Mereka mendesak pemerintah pusat dan daerah untuk turut andil menyelematkan wilayah pesisir, dengan menghentikan pemberian konsesi izin tambang di wilayah hulu, yang berpotensi memberikan dampak bagi masyarakat yang hidup di wilayah pesisir.
Selain itu, Fraksi Bersih-bersih sulteng juga mendesak pemerintah untuk melakukan evaluasi menyeluruh konsesi izin tambang yang sudah beroprasi sampai dengan hari ini dan hanya memberikan dampak buruk bagi masyarakat sekitar.
“Kami mengingatkan kepada pemerintah pusat dan daerah, jangan hanya mengambil untung dari eksploitasi Sumber Daya Alam (SDA) kita di Sulteng, tanpa memikirkan keberlanjutan lingkungan, sebagai warisan generasi berikutnya, jangan sampai kita mewarisi bencana bagi anak cucu kita di masa depan, karena pengelolaan sumber daya alam yang ugal-ugalan,” ujar Moh Taufik.
Pasalnya, kata Taufik, wilayah daratan administrasi provinsi sulawesi tengah, hampir dikepung konsesi izin-izin tambang yang diberikan izinnya oleh pemerintah Pusat dan Daerah.
Pada tahun 2021 koalisi masyarakat sipil di Sulteng menectat terdapat 1.150 Izin Usaha Pertambangan yang mencakup 13 kabupaten/Kota di Sulawesi Tengah.
Pemberian konsesi tambang ini diduga berdampak buruk bagi masyarakat sekitar, khususnya bagi Masyarakat di wilayah pesisir pantai yang banyak mengantungkan hidupnya di laut.
Dampak yang timbulkan dari kegiatan ektraksi tambang ini, hampir menghilangkan sumber-sumber kehidupan masyarakat pesisir.
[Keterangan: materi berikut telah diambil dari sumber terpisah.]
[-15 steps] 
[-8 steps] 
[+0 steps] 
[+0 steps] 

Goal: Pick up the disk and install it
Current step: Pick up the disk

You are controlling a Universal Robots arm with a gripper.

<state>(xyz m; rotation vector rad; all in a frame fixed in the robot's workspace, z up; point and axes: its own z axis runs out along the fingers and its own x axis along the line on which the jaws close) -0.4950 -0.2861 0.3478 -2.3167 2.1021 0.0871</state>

Beberapa fakta menarik yang ditemukan fraksi Bersih Bersih Sulteng terkait dampak yang diduga ditimbulkan oleh konsesi izin tambang di sulawesi tengah terhadap wilayah pesisir.
Pertama berada di wilayah Kabupaten Morowali utara, di Wilayah Pesisir teluk tomori Kabupaten Morowali utara, beberapa perusahaan tambang nikel saat ini sedang beroprasi di wilayah hulu, yang diduga menyebabkan dampak bagi wilayah pesisir, diantaranya lumpur-lumpur tambang yang langsung jatuh ke wilayah laut, menyebabkan laut tercemar lumpur, dan akibatnya masyarakat di beberapa tempat di wilayah teluk tomori yang beroprasi sebagai nelayan, hasil tangkap mereka menurun, karena mulai kuranya ditemukan ikan-ikan yang dulu mereka mudah dapatkan sebelum adanya aktivitas pertambangan nikel.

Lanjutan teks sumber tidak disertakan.